## [Exercise prompt]
Below are records; report the number of lines among them that include the word "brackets", and nothing further.

## [Source data]
----------------

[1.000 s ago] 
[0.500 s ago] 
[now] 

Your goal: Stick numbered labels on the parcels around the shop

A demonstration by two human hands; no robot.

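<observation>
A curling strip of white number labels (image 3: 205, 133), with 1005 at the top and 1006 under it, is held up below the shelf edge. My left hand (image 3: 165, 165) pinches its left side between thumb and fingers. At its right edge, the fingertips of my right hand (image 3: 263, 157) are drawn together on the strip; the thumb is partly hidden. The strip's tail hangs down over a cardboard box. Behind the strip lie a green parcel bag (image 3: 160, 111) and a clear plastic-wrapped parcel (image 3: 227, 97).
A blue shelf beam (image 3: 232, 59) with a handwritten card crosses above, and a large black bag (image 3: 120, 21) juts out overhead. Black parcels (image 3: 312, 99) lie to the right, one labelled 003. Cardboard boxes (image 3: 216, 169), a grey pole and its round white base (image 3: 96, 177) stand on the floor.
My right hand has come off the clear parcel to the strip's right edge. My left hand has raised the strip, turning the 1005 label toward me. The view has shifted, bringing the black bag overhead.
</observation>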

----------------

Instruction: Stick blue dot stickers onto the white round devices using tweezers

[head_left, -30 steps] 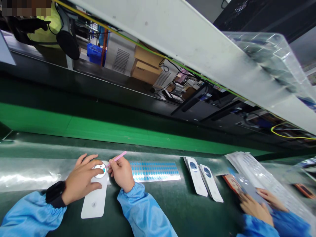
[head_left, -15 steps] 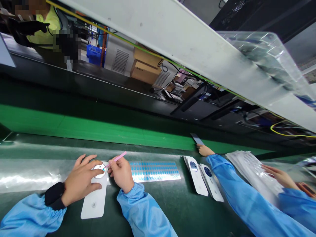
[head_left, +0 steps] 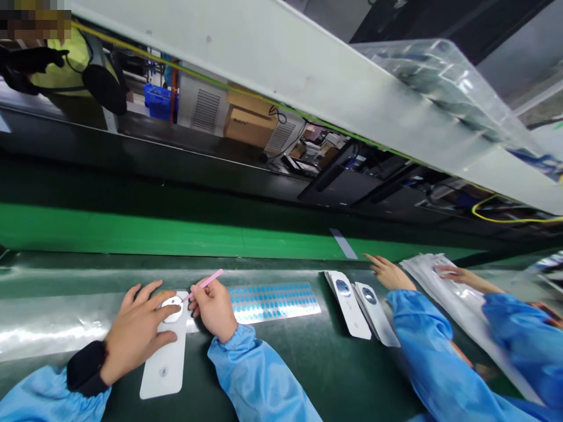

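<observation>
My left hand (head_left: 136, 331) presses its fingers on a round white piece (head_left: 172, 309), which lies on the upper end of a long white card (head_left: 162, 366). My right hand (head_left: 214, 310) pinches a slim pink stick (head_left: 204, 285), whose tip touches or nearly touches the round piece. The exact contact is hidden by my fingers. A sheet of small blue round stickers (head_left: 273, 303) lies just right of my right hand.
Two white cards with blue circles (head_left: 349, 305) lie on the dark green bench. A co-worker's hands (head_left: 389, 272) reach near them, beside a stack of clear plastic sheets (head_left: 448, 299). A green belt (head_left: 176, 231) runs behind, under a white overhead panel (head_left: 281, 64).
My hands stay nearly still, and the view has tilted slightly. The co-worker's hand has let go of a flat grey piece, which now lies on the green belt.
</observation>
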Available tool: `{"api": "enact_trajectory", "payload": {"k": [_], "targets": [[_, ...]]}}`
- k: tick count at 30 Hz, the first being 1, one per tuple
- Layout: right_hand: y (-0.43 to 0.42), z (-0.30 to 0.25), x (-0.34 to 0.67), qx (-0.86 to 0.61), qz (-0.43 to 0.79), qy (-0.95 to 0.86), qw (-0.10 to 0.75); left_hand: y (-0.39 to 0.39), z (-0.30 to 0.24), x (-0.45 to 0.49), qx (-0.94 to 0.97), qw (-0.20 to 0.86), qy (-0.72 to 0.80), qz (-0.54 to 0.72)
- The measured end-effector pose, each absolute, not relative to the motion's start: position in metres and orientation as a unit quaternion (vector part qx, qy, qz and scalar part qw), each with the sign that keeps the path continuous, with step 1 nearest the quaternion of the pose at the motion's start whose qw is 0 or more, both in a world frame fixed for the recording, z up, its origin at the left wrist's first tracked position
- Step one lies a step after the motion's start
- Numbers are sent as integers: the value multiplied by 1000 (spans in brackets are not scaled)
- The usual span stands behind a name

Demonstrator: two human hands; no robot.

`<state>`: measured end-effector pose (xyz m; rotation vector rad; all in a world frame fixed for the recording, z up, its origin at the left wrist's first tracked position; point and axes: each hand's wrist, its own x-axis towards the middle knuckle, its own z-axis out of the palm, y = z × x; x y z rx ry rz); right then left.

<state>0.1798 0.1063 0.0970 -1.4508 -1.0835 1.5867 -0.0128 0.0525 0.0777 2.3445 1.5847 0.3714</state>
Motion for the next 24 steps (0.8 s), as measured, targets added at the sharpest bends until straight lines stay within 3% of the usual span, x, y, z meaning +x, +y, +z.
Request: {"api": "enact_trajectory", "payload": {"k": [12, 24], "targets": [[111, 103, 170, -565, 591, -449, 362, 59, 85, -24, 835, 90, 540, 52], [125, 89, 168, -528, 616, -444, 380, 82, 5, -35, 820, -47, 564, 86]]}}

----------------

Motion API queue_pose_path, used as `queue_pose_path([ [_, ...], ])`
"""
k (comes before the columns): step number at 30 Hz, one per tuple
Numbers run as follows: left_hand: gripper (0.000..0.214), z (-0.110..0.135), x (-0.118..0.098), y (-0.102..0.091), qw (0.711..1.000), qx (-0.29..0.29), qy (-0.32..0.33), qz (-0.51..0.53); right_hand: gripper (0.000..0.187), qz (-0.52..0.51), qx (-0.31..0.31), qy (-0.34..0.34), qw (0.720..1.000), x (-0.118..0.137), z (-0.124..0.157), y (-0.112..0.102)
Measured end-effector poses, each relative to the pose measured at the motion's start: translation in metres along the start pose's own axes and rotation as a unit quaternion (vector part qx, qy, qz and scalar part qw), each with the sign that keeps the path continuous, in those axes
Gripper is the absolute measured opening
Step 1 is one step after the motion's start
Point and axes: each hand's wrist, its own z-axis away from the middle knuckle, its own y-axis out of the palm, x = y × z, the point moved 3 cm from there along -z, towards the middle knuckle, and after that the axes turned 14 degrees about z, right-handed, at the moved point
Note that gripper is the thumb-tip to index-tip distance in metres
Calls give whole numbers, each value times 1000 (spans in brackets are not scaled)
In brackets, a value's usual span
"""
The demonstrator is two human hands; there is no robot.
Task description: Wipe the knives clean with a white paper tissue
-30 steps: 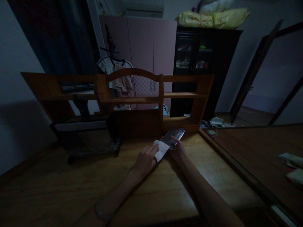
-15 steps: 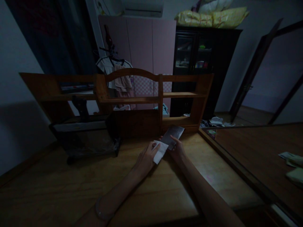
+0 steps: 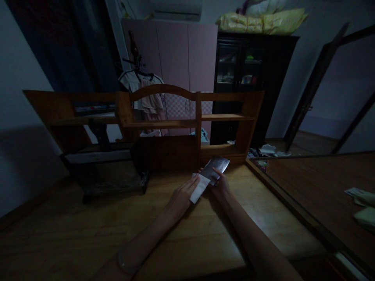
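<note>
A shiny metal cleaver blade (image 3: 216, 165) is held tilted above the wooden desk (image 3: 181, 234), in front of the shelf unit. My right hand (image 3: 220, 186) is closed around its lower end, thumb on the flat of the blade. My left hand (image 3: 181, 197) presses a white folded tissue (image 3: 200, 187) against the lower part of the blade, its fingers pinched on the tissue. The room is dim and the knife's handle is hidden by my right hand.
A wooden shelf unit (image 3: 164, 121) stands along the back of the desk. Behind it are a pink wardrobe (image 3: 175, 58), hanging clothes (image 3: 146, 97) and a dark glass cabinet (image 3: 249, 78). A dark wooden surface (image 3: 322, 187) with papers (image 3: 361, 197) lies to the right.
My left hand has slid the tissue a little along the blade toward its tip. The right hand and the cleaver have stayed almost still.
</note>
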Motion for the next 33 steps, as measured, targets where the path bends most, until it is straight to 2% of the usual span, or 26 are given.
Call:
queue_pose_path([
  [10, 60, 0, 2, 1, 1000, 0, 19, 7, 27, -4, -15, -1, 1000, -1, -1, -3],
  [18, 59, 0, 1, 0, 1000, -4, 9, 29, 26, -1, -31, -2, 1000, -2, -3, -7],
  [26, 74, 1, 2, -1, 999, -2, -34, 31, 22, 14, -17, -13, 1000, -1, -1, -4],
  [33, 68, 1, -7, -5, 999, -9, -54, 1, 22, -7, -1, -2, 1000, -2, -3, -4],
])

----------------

## [Completed task]
3